**Material for this task:**
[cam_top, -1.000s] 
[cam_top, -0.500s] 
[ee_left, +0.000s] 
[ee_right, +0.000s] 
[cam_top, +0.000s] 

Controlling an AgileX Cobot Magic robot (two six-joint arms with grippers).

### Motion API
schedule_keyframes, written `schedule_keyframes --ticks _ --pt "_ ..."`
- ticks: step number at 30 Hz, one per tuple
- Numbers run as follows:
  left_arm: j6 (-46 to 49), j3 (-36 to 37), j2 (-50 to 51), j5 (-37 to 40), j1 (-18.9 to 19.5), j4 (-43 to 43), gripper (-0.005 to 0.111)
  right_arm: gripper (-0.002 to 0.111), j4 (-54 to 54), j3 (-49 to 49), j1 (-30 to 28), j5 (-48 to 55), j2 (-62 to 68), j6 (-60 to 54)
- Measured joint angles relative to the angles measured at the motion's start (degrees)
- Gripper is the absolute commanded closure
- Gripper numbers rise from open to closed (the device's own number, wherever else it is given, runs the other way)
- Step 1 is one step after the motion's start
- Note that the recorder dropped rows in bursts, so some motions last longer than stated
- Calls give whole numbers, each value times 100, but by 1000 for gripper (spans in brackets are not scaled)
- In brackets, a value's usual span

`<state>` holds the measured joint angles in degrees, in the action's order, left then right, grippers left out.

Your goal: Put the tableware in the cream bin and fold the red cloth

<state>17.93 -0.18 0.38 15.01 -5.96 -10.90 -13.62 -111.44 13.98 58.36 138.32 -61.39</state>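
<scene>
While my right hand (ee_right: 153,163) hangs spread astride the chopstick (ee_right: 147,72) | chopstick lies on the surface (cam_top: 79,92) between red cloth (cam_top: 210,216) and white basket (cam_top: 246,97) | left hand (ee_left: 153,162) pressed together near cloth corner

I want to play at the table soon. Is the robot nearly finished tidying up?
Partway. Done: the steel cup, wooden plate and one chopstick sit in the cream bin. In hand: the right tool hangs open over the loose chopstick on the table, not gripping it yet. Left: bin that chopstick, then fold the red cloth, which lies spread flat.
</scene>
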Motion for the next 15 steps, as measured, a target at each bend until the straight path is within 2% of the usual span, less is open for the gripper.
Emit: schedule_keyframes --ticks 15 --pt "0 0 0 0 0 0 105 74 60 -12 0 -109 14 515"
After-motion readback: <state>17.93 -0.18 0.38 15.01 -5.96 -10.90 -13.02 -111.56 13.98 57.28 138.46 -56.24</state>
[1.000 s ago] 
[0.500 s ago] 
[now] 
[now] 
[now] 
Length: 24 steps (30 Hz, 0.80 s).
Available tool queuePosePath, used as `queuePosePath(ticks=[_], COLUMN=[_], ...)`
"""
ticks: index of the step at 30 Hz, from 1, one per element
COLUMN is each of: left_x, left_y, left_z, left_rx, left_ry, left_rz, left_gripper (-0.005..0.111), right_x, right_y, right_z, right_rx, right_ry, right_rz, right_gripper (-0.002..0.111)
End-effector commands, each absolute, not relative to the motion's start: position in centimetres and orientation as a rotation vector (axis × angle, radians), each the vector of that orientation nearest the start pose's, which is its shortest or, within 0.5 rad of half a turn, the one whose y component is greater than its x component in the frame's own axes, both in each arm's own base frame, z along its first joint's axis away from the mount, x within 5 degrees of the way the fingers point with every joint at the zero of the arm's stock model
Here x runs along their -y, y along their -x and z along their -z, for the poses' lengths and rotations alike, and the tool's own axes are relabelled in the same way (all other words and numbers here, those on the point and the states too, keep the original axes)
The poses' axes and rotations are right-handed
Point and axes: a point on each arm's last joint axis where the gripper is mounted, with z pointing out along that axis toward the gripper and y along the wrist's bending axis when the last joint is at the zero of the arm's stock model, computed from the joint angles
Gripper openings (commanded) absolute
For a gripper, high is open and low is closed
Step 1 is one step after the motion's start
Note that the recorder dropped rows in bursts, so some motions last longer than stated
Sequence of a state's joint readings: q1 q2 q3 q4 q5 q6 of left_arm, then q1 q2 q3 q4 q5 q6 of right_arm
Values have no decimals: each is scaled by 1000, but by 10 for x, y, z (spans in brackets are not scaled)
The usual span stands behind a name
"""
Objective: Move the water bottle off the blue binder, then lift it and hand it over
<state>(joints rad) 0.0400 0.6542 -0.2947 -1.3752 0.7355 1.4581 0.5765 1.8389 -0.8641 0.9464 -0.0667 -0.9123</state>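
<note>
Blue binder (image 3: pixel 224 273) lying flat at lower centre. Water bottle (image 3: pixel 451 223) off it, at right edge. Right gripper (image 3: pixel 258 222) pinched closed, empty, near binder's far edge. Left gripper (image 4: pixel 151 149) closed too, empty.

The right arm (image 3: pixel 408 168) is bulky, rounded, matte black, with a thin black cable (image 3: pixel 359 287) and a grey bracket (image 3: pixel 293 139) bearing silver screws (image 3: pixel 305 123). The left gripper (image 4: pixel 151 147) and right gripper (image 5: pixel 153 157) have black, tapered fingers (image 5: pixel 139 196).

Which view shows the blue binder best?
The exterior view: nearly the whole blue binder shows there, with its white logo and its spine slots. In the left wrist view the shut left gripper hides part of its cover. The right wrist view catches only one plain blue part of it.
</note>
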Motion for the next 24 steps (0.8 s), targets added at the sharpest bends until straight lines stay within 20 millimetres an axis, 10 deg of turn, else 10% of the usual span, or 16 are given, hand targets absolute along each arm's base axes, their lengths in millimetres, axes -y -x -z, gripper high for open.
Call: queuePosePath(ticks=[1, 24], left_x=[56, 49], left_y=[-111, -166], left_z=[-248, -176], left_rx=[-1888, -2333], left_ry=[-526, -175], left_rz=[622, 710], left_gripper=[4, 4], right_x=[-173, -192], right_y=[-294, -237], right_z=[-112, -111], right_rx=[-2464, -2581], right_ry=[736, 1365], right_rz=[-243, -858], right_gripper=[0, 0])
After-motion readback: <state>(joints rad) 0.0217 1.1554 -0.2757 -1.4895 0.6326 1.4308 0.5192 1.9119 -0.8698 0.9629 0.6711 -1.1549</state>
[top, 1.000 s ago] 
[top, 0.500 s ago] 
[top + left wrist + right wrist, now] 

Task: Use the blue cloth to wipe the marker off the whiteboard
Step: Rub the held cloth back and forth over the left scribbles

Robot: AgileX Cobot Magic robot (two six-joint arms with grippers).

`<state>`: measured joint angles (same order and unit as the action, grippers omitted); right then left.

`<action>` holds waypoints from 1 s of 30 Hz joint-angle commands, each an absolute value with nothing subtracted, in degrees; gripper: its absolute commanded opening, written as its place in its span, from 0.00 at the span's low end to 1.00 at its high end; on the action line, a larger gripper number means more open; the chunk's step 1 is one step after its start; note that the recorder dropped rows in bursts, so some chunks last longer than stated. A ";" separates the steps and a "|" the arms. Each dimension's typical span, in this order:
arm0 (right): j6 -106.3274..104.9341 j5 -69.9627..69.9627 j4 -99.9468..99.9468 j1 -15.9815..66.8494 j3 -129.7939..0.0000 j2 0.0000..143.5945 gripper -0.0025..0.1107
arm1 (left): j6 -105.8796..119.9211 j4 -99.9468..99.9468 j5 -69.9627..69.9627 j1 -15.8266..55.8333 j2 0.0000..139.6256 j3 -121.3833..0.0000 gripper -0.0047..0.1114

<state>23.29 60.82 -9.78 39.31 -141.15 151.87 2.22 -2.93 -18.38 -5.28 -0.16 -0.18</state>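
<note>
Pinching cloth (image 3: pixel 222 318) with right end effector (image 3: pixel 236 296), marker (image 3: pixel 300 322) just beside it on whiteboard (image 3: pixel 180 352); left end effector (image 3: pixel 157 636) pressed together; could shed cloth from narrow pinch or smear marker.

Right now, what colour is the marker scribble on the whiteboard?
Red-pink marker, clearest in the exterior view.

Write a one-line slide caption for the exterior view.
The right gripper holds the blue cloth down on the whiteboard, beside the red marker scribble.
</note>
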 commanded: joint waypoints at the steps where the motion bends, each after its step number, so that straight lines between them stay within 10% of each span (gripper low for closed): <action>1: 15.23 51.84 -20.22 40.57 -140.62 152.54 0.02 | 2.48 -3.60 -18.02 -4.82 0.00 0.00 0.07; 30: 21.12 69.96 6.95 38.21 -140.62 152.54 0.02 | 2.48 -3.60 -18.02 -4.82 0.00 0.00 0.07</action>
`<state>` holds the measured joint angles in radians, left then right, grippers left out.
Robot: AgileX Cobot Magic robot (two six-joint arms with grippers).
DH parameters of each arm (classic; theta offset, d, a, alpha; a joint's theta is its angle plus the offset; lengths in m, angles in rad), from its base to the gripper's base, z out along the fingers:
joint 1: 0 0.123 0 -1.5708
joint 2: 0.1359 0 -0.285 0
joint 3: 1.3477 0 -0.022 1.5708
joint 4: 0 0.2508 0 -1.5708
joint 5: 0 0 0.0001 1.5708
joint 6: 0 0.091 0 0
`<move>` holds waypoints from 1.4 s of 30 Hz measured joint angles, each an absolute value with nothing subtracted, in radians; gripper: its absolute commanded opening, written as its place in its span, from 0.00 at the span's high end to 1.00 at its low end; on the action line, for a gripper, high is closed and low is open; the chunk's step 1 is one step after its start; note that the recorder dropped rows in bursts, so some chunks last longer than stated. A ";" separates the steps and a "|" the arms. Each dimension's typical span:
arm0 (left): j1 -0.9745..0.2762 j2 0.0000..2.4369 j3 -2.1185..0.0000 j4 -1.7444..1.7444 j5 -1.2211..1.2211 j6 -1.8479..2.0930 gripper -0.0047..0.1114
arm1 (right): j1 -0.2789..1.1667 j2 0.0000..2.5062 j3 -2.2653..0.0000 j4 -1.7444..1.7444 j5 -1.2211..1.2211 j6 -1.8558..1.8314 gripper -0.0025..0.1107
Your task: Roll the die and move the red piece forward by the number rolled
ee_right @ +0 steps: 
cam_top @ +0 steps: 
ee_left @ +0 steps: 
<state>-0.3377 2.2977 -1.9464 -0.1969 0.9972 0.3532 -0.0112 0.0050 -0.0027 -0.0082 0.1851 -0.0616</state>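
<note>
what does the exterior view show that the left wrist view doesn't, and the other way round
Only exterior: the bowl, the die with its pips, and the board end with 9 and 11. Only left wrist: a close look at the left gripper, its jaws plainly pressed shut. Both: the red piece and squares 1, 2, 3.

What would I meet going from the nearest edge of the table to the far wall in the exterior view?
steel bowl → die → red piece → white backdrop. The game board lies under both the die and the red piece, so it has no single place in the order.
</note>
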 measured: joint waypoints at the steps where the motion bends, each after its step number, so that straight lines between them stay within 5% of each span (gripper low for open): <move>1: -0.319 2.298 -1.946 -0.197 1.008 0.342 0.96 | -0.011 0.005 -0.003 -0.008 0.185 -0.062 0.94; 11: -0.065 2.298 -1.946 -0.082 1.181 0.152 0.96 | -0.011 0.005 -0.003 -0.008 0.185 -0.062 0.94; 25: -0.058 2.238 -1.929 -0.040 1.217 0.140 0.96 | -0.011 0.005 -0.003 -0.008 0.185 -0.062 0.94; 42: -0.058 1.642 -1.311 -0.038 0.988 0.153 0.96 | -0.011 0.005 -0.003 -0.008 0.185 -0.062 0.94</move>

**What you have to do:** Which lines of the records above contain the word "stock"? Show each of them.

**Solution to this exercise:**
End-effector commands, each absolute, not relative to the motion's start: position in centimetres and orientation as a rotation vector (axis × angle, radians), each the vector of that orientation nearest the start pose's, which is its shortest or, within 0.5 rad of half a turn, the one whose y component is greater than its x component in the frame's own axes, both in each arm's own base frame, z along its first joint's axis away from the mount, x within 5 degrees of the way the fingers point with every joint at the zero of the arm's stock model
Point and axes: a point on each arm's last joint axis where the gripper is mounted, with z pointing out along that axis toward the gripper and y along the wrist's bending axis when the last joint is at the zero of the arm's stock model, computed from the joint angles

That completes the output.